TEMPO.CO, Jakarta - Perdana Menteri Lebanon Hassan Diab mengumumkan pengunduran diri pemerintahannya pada Senin setelah ledakan di Beirut pekan lalu memicu protes anti-pemerintah.
Hassan Diab, dalam pidatonya di televisi, mengatakan ledakan material eksplosif yang disimpan di gudang di pelabuhan di ibu kota selama tujuh tahun terakhir adalah hasil korupsi endemik.
"Hari ini kami mengikuti keinginan masyarakat atas tuntutan mereka untuk meminta pertanggungjawaban mereka yang bertanggung jawab atas bencana yang telah bersembunyi selama tujuh tahun, dan keinginan mereka untuk perubahan nyata," kata Diab, seperti dikutip dari Reuters, 11 Agustus 2020.
"Dalam menghadapi kenyataan ini ... Saya hari ini mengumumkan pengunduran diri pemerintah ini," tegasnya.
Kabinet telah berada di bawah tekanan untuk mundur karena ledakan pekan lalu yang menewaskan 163 orang, melukai sekitar 6.000 orang, dan menyebabkan sekitar 300.000 orang kehilangan tempat tinggal. Tiga menteri telah mengundurkan diri pada Ahad sebelum pengumuman Diab.

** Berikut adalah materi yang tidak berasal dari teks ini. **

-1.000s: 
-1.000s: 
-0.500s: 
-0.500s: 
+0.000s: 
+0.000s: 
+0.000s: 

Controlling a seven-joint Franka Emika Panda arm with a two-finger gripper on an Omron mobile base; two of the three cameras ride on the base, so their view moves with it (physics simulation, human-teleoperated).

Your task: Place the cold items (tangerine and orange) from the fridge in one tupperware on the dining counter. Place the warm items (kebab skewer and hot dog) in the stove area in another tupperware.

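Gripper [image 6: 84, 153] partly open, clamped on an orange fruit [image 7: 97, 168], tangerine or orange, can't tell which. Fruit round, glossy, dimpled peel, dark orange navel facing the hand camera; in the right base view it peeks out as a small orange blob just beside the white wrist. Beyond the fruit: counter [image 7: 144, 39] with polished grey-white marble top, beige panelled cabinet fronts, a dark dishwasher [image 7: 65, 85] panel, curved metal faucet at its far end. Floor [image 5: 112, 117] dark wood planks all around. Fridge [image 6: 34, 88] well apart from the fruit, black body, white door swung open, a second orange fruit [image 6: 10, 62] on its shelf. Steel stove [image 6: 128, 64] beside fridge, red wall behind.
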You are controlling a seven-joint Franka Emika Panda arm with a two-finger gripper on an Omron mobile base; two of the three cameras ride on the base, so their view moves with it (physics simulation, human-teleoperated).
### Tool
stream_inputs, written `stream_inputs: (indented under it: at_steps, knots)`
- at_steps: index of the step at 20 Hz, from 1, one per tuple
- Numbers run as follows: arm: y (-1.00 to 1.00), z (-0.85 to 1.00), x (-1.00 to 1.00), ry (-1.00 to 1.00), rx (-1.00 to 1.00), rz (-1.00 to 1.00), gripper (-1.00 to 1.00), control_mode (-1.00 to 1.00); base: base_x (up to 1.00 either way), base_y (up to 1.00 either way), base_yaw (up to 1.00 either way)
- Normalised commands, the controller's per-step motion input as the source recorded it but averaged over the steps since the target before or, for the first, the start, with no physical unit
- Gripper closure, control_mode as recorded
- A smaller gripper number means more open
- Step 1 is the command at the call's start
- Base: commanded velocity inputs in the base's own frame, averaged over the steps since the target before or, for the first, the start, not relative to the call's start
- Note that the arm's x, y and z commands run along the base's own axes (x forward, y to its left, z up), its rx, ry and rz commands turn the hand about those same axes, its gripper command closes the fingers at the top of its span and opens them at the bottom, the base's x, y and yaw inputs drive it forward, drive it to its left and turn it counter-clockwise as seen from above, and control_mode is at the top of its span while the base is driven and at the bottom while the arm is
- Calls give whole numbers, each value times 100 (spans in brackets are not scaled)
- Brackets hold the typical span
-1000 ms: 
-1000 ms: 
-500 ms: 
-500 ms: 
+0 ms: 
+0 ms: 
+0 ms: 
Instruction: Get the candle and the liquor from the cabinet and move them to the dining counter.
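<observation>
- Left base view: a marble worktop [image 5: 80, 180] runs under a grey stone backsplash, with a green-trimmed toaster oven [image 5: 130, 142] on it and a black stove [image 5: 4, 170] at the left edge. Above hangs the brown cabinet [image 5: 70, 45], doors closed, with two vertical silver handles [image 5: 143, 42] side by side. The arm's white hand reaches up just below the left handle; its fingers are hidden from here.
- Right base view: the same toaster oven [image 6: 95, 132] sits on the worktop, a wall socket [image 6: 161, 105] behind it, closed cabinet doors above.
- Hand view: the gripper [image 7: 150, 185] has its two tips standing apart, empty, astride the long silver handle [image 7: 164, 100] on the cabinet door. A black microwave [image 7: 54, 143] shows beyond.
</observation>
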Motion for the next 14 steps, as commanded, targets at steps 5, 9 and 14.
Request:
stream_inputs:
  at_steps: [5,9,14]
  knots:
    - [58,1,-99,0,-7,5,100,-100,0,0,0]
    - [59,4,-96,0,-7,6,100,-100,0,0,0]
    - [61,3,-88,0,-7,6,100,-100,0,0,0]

Presiden Michel Aoun menerima pengunduran diri Hassan Diab pada Senin dan meminta pemerintahan Diab untuk tetap mengurus pemerintahan sampai kabinet baru dibentuk, Al Jazeera melaporkan.
Ledakan di Beirut yang menewaskan sekitar 200 orang dan melukai 6.000 lainnya, menurut penghitungan terbaru, telah memancing amarah warga Lebanon dengan demonstrasi ricuh.
Protes akhir pekan menyebabkan 728 orang terluka dan seorang petugas polisi tewas ketika massa bentrok dengan petugas keamanan.
Seorang pengunjuk rasa melemparkan gas air mata ke arah polisi saat bentrokan setelah ledakan di pelabuhan Beirut, Lebanon, 9 Agustus 2020. Sejak unjuk rasa meletup pada Sabtu lalu, satu aparat kepolisian gugur dan ratusan orang luka-luka. REUTERS/Goran Tomasevic
Bencana 4 Agustus, yang disebabkan oleh amonium nitrat yang sangat eksplosif dan disimpan di pelabuhan Beirut selama lebih dari enam tahun, telah menyulut kemarahan rakyat dan menjungkirbalikkan politik di negara yang sudah bergumul dengan krisis ekonomi.
Mayoritas orang Lebanon menyalahkan korupsi pemerintahan dan pengabaian atas ledakan tersebut, yang telah menyebabkan kerusakan hingga sekitar US$ 15 miliar (Rp 219,7 triliun) dan separuh kota hancur.
Lebanon telah diguncang protes sejak Oktober, menuntut pengunduran diri kepemimpinan berbasis sektarian karena korupsi yang mengakar, ketidakmampuan, dan salah urus negara.
Tetapi oligarki yang berkuasa begitu lama, yakni sejak akhir perang saudara pada 1990, menyulitkan rakyat untuk menemukan tokoh politik yang kredibel yang tidak tercemar oleh koneksi dengan mereka.
Lebanon sudah mengalami krisis ekonomi terburuk dalam beberapa dekade, ditambah dengan meningkatnya krisis virus corona, dan pemerintah telah dibayangi oleh tuduhan korupsi dan salah urus.
Hassan Diab menduduki tampuk kekuasaan Desember lalu, dua bulan setelah pemberontakan rakyat menjatuhkan pemerintah Saad Hariri sebelumnya. Pemerintahannya terdiri dari para teknokrat dan telah didukung oleh partai-partai politik besar, termasuk kelompok politik dan militan yang didukung Iran, Hizbullah.
Sekarang Lebanon harus menemukan perdana menteri ketiganya dalam waktu kurang dari satu tahun untuk menyelesaikan krisis Lebanon di sejumlah bidang.